Валькирия (Семенова) - страница 110

– Спасибо, добрая, – поклонилась я ёлке. Дерево кивнуло и вылило мне за шиворот пригорошню чистой воды, пахнувшей молодой хвоей и свежестью. Я взяла меч и пошла дальше по мягкому зелёному мху, обнимавшему ноги до щиколоток.


Пасмурным днём, особенно осенью, в болотистой корбе хоть удавиться. Походишь-походишь между осклизлыми, позеленевшими, голыми снизу стволами, по каким-то гнилым жердям, проваливающимся под ногой… и покажется, будто Лешие в сотый раз вывели к тому же самому дереву, и завертится над головой косматое серое небо, ни света, ни радости – лишь сиплая перебранка ворон!

Совсем иначе летом после грозы. Стояло вокруг нарядное войско в блестяще-зелёных кольчугах, на кончике каждой хвоинки висело по капле, и каждая капля хранила в себе опрокинутый мир. Между вершинами ещё летели сизые клочья, и по лесному ковру проносились в стремительной пляске пятна и полосы неугасимого света. Пернатая жизнь в тысячу голосов гремела вокруг, прославляя воскресший солнечный праздник. И если бы встретился Леший, наверное, он бы спросил, далеко ли иду, и ласково проводил…

В корбе не очень побегаешь. Я шла, оступаясь, хватаясь за ветки и держа меч наготове. В изумрудной мякоти за мной оставались глубоко впечатанные следы.

Кто сказал, что Перун всегда был воинским Богом? В начале времён его гром ликовал и славил новую жизнь, зарождавшуюся под тёплыми ливнями… И стал страшен только тогда, когда выполз чешуйчатый ворог и погубил, похитил любовь…


Пиявки что, пиявки полдела. Пиявок боятся малые дети.
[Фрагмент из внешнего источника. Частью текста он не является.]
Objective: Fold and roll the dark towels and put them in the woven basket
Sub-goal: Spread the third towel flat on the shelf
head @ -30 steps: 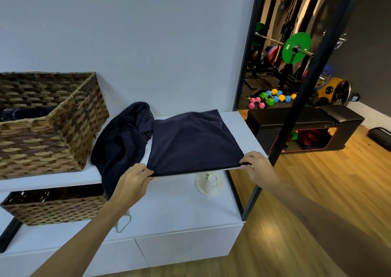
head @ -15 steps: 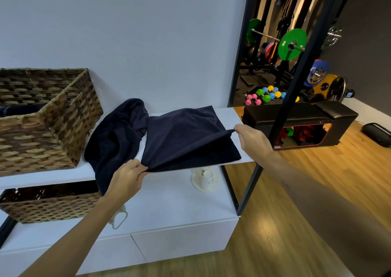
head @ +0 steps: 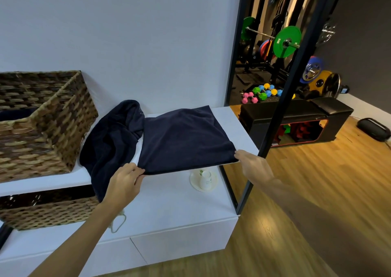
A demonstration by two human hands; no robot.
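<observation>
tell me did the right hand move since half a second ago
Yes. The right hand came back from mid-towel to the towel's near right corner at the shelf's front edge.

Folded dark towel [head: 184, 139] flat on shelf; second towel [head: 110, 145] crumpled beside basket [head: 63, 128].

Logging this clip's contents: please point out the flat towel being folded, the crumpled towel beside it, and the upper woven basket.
Flat towel [head: 186, 139], head view, middle of its top face.
Crumpled towel [head: 110, 141], head view, middle of the heap.
Upper woven basket [head: 69, 118], head view, its right outer wall.
</observation>
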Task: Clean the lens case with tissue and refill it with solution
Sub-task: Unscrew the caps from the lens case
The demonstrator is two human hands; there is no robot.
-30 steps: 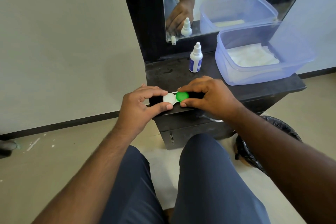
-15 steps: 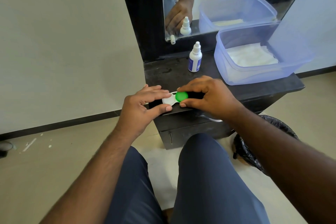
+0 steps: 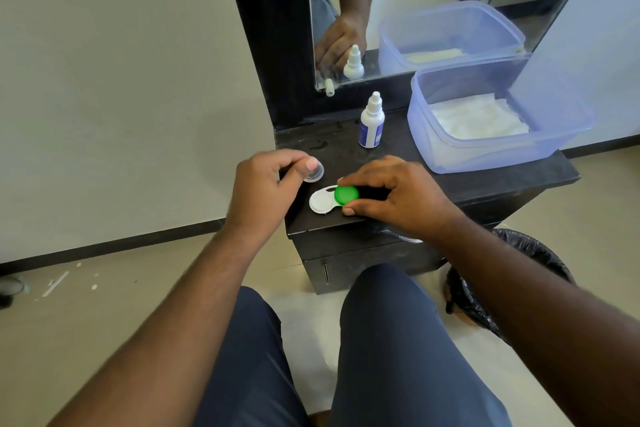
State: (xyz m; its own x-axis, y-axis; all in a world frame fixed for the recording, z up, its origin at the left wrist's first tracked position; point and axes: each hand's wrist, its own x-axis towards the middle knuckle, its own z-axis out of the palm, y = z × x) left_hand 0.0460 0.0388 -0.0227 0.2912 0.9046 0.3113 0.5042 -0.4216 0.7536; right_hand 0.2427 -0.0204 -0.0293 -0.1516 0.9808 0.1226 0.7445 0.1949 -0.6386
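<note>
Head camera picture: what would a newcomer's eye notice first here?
The bright green cap on the white lens case stands out at the front of the dark table, with the right hand holding that end. Left of it, the left hand pinches the removed clear cap. At the back right sits a bluish plastic tub with white tissue inside.

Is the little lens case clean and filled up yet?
Not yet. Done: the white cap is off, held in the left hand. In hand: the right hand steadies the lens case, green cap still on. Left: wiping with tissue from the tub, then refilling from the solution bottle.
</note>
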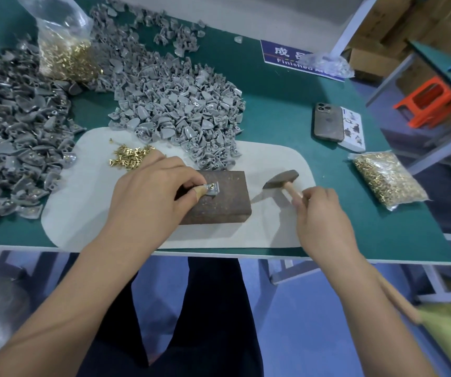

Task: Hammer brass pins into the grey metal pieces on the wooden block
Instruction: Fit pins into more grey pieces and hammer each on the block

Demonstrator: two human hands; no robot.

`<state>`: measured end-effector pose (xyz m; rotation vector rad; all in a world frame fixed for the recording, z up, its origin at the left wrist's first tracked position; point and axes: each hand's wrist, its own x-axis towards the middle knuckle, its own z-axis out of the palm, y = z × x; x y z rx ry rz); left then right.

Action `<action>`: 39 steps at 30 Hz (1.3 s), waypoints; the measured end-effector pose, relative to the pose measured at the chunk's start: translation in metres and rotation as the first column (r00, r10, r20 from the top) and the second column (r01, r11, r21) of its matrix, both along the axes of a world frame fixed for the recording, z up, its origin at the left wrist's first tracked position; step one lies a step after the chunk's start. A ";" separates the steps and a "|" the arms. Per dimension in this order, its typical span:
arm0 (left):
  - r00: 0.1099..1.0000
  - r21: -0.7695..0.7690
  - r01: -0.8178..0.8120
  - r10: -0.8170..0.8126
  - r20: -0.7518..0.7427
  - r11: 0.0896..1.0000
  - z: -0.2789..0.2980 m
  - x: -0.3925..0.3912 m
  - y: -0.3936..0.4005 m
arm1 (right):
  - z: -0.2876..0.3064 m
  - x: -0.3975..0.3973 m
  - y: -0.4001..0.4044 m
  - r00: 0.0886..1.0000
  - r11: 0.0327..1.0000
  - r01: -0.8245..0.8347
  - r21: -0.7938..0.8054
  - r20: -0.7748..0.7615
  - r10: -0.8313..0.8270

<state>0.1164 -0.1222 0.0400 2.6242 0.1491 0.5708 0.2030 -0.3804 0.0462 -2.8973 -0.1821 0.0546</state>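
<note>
A grey metal piece (213, 188) with a brass pin (211, 185) standing in it is pinched on the wooden block (218, 202) by the left hand (148, 191). A hammer (282, 180) is gripped by its handle in the closed right hand (322, 213), its head lying left-right beside the block. A blue sign (287, 57) reading "Finished" is partly covered, and brass pins are held in two clear bags (387, 179) (65, 53).

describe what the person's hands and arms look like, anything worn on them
Both forearms are bare, with no sleeves in view. No gloves, watch, rings or bracelets show on either one. The left hand has one finger wrapped in a tan strip of tape or bandage near its tip. The right hand has nothing on it. Nails look short and plain.
</note>
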 end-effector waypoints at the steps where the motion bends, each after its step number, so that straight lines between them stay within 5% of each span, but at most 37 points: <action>1: 1.000 -0.006 0.000 0.000 0.001 1.000 0.000 0.000 0.000 | 0.005 0.002 -0.002 0.999 0.999 0.000 0.036 0.044 -0.001; 6: 1.000 -0.012 0.001 -0.001 0.015 1.000 -0.001 0.000 0.000 | 0.044 -0.012 0.011 0.964 0.810 -0.253 0.530 0.064 0.259; 11: 0.999 0.010 0.042 -0.042 0.020 0.999 0.001 0.005 0.004 | 0.041 -0.027 0.039 0.871 0.772 -0.437 0.461 0.000 0.492; 17: 0.997 0.013 0.059 -0.059 0.050 0.998 0.000 0.004 0.005 | 0.042 -0.027 0.044 0.886 0.777 -0.464 0.426 0.232 0.401; 21: 0.996 0.037 0.055 -0.058 0.067 0.998 0.000 0.003 0.005 | 0.029 -0.028 0.052 0.912 0.851 -0.408 0.330 0.099 0.399; 23: 0.996 0.034 0.052 -0.054 0.072 0.998 -0.001 0.003 0.005 | 0.033 -0.024 0.048 0.914 0.876 -0.404 0.263 0.159 0.374; 26: 0.995 0.038 0.052 -0.055 0.080 0.998 0.001 0.003 0.003 | 0.042 -0.027 0.046 0.913 0.840 -0.394 0.372 0.262 0.313; 30: 0.995 0.050 0.057 -0.061 0.080 0.997 0.001 0.002 0.005 | 0.034 -0.033 0.052 0.918 0.878 -0.396 0.270 0.109 0.381; 35: 0.996 0.041 0.054 -0.056 0.073 0.998 0.000 0.003 0.004 | 0.042 -0.034 0.051 0.922 0.863 -0.381 0.332 0.209 0.326; 39: 0.996 0.045 0.052 -0.055 0.071 0.998 0.000 0.002 0.005 | 0.041 -0.035 0.051 0.913 0.900 -0.400 0.174 0.161 0.375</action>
А ну подплывёт, извиваясь в чёрной воде, живой волос, шерстинка, обронённая зверем у водопоя и кем-то подобранная, наделённая злой, бессмысленной жизнью?.. Кольнёт и всосётся под кожу, и станет грызть меня изнутри? Мой Бог был не из самых могучих. Но если привёл меня сюда невредимо, неужто не сладит с мерзким червём… Да и Перун навряд ли допустит, злобная нечисть подолгу не смеет вздохнуть после грозы…
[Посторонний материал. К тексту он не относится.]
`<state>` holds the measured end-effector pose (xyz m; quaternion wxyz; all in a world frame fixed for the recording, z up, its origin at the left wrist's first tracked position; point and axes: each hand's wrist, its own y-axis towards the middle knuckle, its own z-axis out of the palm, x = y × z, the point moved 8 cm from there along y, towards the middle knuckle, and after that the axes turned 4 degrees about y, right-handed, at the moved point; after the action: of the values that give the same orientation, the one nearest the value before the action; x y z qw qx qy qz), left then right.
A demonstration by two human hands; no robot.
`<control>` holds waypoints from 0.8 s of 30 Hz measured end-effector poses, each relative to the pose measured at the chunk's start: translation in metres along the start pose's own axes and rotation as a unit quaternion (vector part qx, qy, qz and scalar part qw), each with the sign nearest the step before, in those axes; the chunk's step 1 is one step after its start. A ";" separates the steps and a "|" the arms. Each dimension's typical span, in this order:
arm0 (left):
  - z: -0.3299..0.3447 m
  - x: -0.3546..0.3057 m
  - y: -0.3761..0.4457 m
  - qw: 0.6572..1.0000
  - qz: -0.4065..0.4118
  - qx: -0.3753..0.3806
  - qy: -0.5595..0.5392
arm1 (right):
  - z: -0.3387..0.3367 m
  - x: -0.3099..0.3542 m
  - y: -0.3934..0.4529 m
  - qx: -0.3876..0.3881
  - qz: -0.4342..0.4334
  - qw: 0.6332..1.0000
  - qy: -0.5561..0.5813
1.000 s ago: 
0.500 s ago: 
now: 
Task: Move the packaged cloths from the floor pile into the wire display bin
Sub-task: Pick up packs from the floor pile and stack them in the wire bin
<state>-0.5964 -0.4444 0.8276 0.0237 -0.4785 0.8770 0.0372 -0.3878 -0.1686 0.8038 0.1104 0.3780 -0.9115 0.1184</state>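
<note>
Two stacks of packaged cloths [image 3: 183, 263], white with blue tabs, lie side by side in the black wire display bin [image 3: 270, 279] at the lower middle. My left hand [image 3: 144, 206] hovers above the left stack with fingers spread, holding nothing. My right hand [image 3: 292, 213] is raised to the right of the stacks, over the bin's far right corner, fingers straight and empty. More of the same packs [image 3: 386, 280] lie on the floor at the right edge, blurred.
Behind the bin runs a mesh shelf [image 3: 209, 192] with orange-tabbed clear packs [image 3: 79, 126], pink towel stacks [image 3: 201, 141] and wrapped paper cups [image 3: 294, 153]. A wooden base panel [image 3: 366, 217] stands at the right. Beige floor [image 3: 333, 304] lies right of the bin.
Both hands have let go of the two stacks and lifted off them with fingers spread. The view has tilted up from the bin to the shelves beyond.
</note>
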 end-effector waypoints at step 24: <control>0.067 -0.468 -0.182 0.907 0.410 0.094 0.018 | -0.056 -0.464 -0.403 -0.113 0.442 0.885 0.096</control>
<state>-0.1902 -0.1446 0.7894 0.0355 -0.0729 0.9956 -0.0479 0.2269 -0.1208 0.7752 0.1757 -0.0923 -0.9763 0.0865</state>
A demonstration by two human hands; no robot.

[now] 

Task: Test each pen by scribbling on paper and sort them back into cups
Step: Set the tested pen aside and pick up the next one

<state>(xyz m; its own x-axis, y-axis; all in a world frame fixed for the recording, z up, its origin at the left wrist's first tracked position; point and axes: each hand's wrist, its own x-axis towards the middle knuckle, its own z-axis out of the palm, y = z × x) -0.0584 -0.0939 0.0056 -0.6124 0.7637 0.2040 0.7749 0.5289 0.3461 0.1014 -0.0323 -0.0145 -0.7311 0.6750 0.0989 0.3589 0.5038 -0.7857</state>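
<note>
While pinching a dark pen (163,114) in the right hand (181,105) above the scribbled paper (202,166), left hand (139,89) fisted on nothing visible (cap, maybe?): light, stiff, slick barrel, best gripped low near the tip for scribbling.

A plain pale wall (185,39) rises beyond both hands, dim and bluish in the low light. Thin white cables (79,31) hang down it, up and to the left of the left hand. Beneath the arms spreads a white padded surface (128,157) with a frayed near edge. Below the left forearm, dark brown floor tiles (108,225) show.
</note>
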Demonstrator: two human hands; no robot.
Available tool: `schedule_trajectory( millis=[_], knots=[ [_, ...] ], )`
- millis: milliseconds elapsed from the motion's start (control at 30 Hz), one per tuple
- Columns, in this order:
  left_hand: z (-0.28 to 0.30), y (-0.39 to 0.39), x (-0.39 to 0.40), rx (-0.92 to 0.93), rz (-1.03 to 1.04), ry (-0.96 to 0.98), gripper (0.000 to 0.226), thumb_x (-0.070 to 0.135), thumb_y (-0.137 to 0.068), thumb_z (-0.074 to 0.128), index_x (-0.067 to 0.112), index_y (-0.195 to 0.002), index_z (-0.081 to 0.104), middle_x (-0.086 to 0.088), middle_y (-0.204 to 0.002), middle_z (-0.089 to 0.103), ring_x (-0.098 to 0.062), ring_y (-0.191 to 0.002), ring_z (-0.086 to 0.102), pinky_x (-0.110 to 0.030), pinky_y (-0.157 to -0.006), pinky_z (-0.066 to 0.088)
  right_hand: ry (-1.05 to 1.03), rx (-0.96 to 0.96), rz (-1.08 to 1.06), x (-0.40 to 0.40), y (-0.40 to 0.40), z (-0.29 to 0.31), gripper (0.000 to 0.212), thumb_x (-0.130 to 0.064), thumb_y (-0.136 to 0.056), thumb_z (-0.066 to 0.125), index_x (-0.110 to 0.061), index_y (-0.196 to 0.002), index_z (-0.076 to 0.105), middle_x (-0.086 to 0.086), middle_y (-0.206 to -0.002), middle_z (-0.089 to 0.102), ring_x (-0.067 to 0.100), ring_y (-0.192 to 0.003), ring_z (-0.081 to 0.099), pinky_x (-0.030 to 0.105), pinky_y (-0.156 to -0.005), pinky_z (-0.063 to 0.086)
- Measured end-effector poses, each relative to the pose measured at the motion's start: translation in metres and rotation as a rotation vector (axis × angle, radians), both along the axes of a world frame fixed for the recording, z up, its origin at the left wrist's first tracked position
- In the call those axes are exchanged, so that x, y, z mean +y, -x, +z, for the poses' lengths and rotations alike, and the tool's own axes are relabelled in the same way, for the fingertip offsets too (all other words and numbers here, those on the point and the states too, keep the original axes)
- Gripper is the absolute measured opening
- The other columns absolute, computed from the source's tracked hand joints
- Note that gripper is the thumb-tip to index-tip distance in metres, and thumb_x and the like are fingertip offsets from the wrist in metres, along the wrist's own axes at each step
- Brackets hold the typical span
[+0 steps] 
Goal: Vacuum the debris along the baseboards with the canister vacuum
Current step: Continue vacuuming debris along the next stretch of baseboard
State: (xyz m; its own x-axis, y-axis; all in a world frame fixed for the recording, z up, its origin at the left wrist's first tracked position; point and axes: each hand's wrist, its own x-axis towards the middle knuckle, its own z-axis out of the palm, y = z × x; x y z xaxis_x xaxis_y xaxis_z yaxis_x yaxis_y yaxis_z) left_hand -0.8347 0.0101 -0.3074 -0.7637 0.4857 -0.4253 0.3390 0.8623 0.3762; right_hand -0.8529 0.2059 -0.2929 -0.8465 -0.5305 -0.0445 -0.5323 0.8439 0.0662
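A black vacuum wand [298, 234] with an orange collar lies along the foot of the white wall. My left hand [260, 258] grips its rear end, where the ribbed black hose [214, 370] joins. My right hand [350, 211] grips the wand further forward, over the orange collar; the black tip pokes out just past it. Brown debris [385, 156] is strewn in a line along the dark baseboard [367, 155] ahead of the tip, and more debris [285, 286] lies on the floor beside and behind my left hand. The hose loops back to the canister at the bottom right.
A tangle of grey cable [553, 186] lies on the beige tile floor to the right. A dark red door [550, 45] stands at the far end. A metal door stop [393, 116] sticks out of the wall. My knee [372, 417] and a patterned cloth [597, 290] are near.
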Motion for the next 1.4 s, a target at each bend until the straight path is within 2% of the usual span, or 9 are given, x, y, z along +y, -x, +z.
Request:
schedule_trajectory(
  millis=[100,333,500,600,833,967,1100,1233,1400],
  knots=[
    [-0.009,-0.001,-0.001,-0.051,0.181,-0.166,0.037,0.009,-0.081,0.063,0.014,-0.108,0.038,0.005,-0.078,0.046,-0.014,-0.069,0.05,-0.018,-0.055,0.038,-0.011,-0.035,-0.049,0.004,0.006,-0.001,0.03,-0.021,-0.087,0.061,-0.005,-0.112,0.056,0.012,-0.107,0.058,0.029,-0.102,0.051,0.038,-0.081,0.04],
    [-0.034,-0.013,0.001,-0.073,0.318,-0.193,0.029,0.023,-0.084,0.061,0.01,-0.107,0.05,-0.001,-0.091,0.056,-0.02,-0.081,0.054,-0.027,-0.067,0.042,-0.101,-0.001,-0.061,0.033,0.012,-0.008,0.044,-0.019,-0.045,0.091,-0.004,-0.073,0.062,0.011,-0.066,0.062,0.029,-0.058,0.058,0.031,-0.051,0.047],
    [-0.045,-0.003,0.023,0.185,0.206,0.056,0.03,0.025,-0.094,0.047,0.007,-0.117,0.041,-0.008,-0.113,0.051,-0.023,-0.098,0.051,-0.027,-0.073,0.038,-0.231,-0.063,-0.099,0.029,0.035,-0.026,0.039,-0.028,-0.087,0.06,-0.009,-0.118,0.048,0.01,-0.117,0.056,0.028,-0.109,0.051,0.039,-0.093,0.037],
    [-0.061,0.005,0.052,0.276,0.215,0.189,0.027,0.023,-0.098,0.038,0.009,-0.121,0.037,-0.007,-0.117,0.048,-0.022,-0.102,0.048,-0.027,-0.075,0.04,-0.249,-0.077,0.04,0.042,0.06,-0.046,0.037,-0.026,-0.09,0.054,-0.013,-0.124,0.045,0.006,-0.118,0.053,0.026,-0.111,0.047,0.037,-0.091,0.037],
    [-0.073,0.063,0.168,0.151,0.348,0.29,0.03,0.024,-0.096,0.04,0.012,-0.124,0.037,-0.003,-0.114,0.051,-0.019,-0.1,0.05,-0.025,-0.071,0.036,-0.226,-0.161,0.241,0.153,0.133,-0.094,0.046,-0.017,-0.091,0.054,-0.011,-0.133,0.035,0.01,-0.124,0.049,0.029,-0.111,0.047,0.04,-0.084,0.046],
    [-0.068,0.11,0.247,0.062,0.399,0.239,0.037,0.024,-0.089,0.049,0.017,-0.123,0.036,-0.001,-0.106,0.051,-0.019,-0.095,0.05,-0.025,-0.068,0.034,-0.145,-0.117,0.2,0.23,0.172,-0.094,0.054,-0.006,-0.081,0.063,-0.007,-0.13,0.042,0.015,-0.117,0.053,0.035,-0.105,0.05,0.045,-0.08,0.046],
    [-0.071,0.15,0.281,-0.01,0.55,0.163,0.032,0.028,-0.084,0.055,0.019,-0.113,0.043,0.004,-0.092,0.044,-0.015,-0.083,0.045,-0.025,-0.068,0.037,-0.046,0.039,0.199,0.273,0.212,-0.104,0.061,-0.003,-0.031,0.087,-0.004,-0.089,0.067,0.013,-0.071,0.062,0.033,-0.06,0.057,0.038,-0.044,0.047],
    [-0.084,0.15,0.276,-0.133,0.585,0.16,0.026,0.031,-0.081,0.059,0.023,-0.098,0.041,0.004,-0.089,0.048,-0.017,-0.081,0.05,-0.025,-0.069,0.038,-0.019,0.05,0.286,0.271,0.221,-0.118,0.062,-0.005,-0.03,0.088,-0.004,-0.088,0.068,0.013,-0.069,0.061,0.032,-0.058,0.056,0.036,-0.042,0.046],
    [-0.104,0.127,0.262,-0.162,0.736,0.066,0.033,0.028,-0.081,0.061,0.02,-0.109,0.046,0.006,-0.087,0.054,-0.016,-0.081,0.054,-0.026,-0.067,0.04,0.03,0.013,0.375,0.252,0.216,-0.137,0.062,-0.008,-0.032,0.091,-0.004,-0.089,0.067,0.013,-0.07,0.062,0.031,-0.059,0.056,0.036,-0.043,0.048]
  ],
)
Озеро лежало в чаше, как зелёная драгоценность. Лес окружал его зубчатой тёмной стеной, а дальше земля вновь холмилась, и начинались сухие сосновые боры. А там и крепость.
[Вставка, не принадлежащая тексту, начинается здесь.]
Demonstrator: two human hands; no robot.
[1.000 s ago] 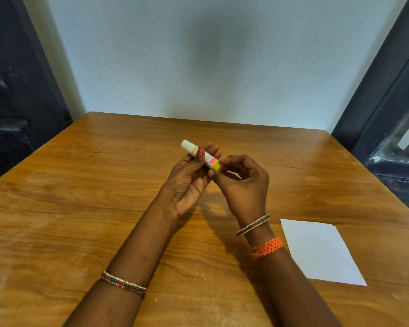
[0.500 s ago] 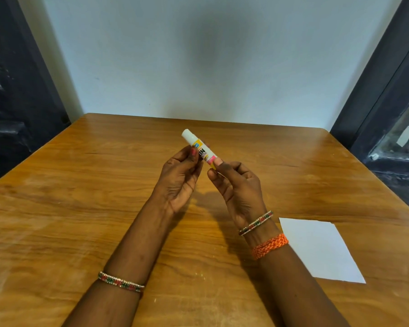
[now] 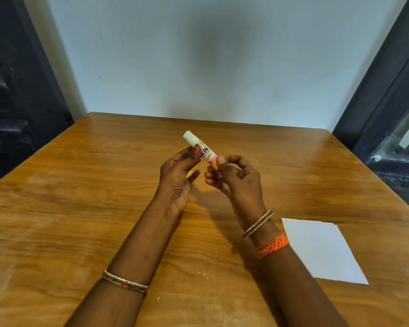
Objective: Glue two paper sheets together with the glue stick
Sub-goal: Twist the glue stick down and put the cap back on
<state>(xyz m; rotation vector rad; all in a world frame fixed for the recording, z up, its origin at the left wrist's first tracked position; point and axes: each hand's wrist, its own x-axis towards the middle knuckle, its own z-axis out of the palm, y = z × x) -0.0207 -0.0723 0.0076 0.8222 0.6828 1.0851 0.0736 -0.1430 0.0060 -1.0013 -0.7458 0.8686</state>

Я подошла к озеру со стороны прогалины. Молния выжгла на этом месте деревья, и расторопные молодые берёзки ещё не успели заполонить гарь. Там, куда падало солнце, теснились доверчивые незабудки. Ближе к озеру ели опять смыкались вершинами, и в непроглядной тени не велось ничего, кроме кислицы. Из воды вырастали лёгкие пряди тумана и тянулись в посвежевшем воздухе к прибрежным кустам.

По счастью, я здесь была не впервые. В самый первый раз я забралась сюда на лыжах зимой, прибежала весёлая в хороший морозный денёк… и едва не упала от страха при виде коряги, с которой от моего движения внезапно осыпался снег. Давнее пламя превратило мёртвое дерево в страшнейшее чудище, и оно поднималось из белых сугробов, протягивая сожжённые пятерни… Теперь было лето, и выворотень больше не мог меня напугать.